Alice Te Punga Somerville, University of Waikato, gives her talk, 'Taupata, taro, roots, earth: the (Indigenous) politics of gardening'.

Drawing on scholarship and activism connected to cultivation by Indigenous peoples, this talk -  examines texts by Indigenous writers alongside historical and contemporary media texts about gardens and gardening to explore the diverse ways in which relationships (human and non-human) are mediated and nurtured through acts of gardening.

This event took place in the Hallstrom Theatre, Australian Museum, Sydney, on 14 June 2018. 



HumanNature is a landmark series of talks by a stellar line up of leading Australian and international scholars. They will share with us their insights from history, literature, philosophy, anthropology and art to examine the significant interplay between the humanities and the environmental crisis we face today.

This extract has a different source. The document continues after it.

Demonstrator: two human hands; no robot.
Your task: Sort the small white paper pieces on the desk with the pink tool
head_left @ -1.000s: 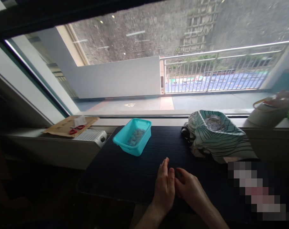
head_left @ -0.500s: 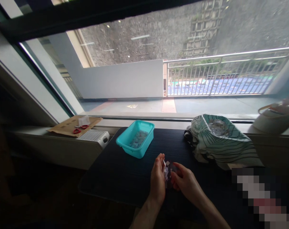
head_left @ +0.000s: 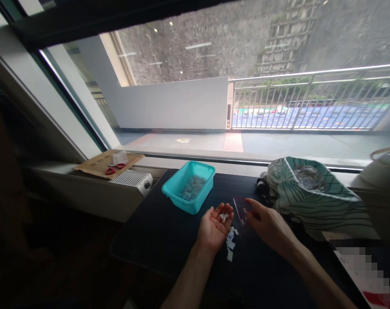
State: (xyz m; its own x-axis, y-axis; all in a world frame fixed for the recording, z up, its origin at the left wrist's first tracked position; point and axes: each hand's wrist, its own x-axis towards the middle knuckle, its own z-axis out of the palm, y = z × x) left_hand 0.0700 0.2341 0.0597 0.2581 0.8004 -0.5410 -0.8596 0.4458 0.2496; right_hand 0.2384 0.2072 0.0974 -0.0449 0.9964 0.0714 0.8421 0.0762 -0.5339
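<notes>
My left hand (head_left: 213, 229) lies palm up and slightly cupped, a few small white pieces (head_left: 225, 217) resting on its fingers. More loose white pieces (head_left: 230, 245) lie in a strip on the dark tabletop, just right of that palm. Between the thumb and fingers of my right hand (head_left: 262, 216) is a small clear zip bag (head_left: 240, 211) with a pinkish edge; some pale bits show in or behind it. Beyond the left hand, a turquoise plastic basket (head_left: 189, 207) stands on the table, its bottom covered with small translucent packets or pieces, too blurred to tell.
A cloth-draped container (head_left: 287, 184) with clear plastic bits inside stands at the right. Red-handled scissors (head_left: 115, 168) lie on brown paper (head_left: 95, 166) on the left sill, near a white radiator (head_left: 133, 182). A dark table (head_left: 150, 240) sits below the window; a pale bag (head_left: 383, 169) is far right.
The hands have moved apart. My left palm has turned up and opened, the right hand has shifted right with the clear bag, and loose white pieces now show on the table.
</notes>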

Alice Te Punga Somerville (Te Atiawa, Taranaki) is an associate professor at the Faculty of Maori and Indigenous Studies at the University of Waikato, where her research and teaching sits at the intersections of literary, cultural, Indigenous and Pacific studies. She has taught in Indigenous Studies and English in New Zealand, Hawai‘i, Canada and Australia. Her first book was Once Were Pacific: Maori connections to Oceania (2012). She is currently working on a multi-stranded research project titled ‘Writing the new world: Indigenous texts 1900-1975.’ She also writes the occasional poem.